Transcribe verbatim the span of lines that opens with the line containing "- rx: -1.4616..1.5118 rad" and closes with the last line of the data below.

*** Supplied material ***

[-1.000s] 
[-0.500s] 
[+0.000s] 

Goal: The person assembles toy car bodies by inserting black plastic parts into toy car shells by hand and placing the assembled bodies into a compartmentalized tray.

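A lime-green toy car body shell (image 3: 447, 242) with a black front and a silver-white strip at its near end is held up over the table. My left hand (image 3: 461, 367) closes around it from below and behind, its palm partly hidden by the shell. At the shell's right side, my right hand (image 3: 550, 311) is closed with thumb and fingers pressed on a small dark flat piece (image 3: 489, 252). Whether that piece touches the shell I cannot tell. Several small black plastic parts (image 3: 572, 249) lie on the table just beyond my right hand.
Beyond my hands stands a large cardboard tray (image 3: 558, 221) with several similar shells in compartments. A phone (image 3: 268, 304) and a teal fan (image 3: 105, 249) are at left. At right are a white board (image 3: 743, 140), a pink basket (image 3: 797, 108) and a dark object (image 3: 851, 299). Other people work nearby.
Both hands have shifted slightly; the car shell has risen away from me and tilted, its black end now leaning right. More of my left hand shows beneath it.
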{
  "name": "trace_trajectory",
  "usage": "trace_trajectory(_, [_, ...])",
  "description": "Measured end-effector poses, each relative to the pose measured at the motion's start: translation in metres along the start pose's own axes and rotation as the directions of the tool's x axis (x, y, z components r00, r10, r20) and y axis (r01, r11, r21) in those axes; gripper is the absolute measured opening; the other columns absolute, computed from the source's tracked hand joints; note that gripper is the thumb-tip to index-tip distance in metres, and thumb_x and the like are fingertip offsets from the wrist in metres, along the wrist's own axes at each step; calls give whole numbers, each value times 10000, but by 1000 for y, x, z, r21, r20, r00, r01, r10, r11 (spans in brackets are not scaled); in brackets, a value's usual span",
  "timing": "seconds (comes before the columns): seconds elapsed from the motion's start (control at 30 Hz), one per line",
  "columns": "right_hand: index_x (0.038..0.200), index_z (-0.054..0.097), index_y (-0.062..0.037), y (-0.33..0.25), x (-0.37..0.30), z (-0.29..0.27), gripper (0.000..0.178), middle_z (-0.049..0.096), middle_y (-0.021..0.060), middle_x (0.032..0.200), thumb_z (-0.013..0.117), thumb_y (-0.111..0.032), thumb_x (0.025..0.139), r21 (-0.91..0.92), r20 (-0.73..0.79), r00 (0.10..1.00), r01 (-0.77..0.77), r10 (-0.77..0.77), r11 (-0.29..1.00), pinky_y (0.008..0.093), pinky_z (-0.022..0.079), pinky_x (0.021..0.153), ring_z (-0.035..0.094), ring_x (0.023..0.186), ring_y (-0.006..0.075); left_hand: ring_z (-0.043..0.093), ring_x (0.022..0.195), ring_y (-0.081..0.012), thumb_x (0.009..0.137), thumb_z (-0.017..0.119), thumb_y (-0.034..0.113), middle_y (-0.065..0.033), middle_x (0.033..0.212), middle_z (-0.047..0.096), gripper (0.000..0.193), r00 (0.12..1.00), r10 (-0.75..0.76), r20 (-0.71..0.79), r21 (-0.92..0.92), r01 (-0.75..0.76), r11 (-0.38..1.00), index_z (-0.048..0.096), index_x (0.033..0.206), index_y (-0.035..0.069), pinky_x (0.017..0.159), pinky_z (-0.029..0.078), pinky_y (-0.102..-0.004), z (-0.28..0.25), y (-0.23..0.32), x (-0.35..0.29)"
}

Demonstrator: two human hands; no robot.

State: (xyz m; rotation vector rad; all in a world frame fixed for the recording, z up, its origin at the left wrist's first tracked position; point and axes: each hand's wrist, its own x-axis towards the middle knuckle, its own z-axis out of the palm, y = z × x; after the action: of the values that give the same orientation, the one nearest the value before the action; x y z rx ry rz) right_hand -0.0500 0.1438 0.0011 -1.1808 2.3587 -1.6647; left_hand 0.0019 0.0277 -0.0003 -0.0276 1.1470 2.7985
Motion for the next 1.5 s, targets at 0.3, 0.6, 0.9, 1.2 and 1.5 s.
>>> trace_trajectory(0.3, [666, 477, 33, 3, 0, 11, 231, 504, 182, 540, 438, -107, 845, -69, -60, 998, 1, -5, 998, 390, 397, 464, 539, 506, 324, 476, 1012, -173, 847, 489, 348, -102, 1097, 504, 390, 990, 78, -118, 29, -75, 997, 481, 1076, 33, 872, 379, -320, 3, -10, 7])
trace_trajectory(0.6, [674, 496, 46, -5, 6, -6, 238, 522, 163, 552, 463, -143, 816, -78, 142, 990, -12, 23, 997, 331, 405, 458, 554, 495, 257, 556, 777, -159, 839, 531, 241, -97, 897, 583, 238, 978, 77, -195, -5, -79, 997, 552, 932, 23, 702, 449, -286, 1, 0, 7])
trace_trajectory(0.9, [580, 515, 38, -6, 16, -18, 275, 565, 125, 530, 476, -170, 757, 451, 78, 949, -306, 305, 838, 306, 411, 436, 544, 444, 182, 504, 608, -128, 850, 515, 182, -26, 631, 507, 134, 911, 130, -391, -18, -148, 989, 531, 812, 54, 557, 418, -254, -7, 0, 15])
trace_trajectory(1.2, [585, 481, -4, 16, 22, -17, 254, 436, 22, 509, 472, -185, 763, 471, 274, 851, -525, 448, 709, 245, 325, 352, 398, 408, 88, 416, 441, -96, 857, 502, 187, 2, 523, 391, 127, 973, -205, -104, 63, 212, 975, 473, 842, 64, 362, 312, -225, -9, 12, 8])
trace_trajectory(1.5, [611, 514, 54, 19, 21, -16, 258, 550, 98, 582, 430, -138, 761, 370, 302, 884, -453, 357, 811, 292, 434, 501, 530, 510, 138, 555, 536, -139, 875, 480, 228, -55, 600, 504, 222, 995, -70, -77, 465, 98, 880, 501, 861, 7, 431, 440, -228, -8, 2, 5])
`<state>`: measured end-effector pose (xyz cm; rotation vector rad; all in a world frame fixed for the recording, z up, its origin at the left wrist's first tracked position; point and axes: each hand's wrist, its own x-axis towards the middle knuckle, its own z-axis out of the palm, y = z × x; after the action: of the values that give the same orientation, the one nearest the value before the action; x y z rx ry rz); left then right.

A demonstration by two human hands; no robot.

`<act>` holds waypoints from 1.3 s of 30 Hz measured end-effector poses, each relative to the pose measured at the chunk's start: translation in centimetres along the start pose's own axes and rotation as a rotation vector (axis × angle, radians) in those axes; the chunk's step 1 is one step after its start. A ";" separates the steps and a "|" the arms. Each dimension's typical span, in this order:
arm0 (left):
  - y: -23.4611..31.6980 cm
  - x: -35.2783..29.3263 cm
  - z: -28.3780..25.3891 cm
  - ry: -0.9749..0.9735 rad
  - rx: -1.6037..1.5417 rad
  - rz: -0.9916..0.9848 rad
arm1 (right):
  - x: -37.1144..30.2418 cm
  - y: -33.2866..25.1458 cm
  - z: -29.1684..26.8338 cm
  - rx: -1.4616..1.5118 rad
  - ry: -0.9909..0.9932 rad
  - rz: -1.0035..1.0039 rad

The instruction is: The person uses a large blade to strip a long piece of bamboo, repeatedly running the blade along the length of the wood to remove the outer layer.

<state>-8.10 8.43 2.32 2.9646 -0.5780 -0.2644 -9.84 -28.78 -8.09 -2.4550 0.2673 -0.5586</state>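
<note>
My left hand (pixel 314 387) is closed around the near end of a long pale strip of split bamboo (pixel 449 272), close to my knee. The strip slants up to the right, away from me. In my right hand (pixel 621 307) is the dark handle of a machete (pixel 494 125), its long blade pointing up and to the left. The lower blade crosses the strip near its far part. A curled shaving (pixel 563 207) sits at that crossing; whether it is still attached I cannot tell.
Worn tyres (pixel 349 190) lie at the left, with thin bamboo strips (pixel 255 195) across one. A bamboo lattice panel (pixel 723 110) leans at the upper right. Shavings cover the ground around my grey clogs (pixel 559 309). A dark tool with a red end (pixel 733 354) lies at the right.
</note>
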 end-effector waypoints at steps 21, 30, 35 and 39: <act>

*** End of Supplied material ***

### Answer space
  - rx: -1.4616..1.5118 rad
  - ry: -0.9909..0.9932 rad
  - rz: -1.0035..1.0039 rad

The instruction is: The person uses a large blade to strip a long piece of bamboo, repeatedly running the blade along the length of the wood to remove the outer layer.

<state>-8.10 8.43 2.32 2.9646 -0.5780 -0.2644 -9.84 -28.78 -8.09 -2.4550 0.2673 -0.5586</state>
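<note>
My left hand (pixel 314 387) is closed around the near end of a long pale strip of split bamboo (pixel 449 272), close to my knee. The strip slants up to the right, away from me. In my right hand (pixel 621 307) is the dark handle of a machete (pixel 494 125), its long blade pointing up and to the left. The lower blade crosses the strip near its far part. A curled shaving (pixel 563 207) sits at that crossing; whether it is still attached I cannot tell.
Worn tyres (pixel 349 190) lie at the left, with thin bamboo strips (pixel 255 195) across one. A bamboo lattice panel (pixel 723 110) leans at the upper right. Shavings cover the ground around my grey clogs (pixel 559 309). A dark tool with a red end (pixel 733 354) lies at the right.
</note>
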 end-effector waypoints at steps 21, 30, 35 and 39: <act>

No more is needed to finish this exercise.